At the same instant Tom was aware of the body of a man flying
through the air toward a distant grass plot, and the young
inventor recognized it as that of the soldier who had been
detailed to fire the great cannon.

Almost instantaneously as everything happened, Tom was aware of
noticing several things, as though they took place in sequence.
He looked toward where the gun had stood. It was in ruins. The
young inventor saw something, which he took to be the projectile,
skimming across the sea waves, and he had a fleeting glimpse of
the greater portion of the immense weapon itself sinking into the
depths of the ocean.

Then, coming down from a great height in the air, he saw a dark
object. It was another piece of the cannon that had been hurled
skyward.

"Look out!" Tom yelled, instinctively, as he staggered toward
the bomb-proof, Ned following.

He saw a number of officers running out to assist General
Waller, who seemed too dazed to move. Many of them had torn
uniforms, and not a few were bleeding from their injuries. Then
the air seemed filled with a rain of small missilesÄstones, dirt,
gravel and pieces of metal.



CHAPTER VIII

A BIG PROBLEM


"Are you much hurt, Ned?"

Tom Swift bent anxiously over the prostrate form of his chum. A
big piece of the burst gun had fallen close to Ned--so close, in
fact, that Tom, who saw it as he neared the entrance to the bomb-
proof, shuddered as he raced back. But there was no sign of
injury on his chum.

"Are you much hurt, Ned?"

The lad's eyes opened. He seemed dazed.

"No--no, I guess not," he answered, slowly. "I--I guess I'm as
much scared as hurt, Tom. It was the wind from that big piece
that knocked me down. It didn't actually hit me."

"No, I should say not," put in Captain Badger, who had run out
toward the two lads. "If it had hit you there wouldn't have been
much of you left to tell the tale," and he nodded toward the big
piece of metal Tom had seen coming down from the sky. That part
of the cannon forming a portion of the breech had buried itself
deep in the earth. It had landed close to Ned--so close that, as
he said, the wind of it, as well as the concussion, perhaps, had
thrown him with enough force to send the breath from him.

"Glad to hear that, old man!" exclaimed Tom, with a sigh of
relief. "If you'd been hurt I should have blamed myself."

"That would have been foolish. I took the same chance that you
did," answered Ned, as he arose, and limped off between the
captain and Tom.

A great silence seemed to have followed the terrific report.
And now the officers and soldiers began to recover from the
stupor into which the accident had thrown them. Sentries began
pouring into the proving grounds from other portions of the
barracks, and an ambulance call was sent in.

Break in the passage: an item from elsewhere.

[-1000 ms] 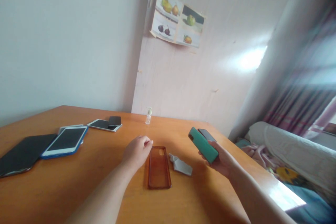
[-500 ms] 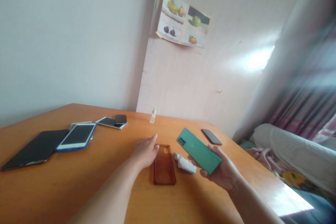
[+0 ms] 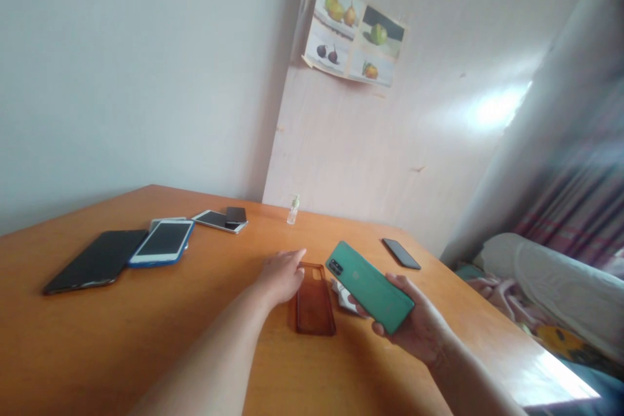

General Waller's comrades had hurried out to him, and were now
leading him away. He did not seem to be much hurt, though, like
many others, he had received numerous cuts and scratches from
bits of stone and gravel scattered by the explosion, as well as
from small bits of metal that were thrown in all directions.

"Are you hurt, General?" asked Admiral Woodburn, as he put his
arm about the shoulder of the inventor.

"No--that is to say, I don't think so. But what happened? Did
they fire some other gun in our direction by mistake?"

For a moment they all hesitated. Then the Admiral said, gently:

"No, General. It was your own gun--it burst."

"My gun! My gun burst?"

"That was it. Fortunately, no one was killed."

"My gun burst! How could that happen? I drew every plan for
that gun myself. I made every allowance. I tell you it was
impossible for it to burst!"

"But it did burst, General," went on the Admiral. "You can see
for yourself," and he turned around and waved his hand toward the
barbette where the gun had been mounted. All that remained of it
now was part of the temporary carriage, and a small under-portion
of the muzzle. The entire breech, with the great block, had been
blown into fragments, so powerful was the powder used. The
projectile one watcher reported, had gone about three hundred
yards over the top of the barbette and then dropped into the sea,
very little of the force of the explosive having been expended on
that. A large piece of the gun had also been lost in the water
off shore.

"My gun burst! My gun burst!" murmured General Waller, as if
unable to comprehend it. "My gun burst--it is impossible!"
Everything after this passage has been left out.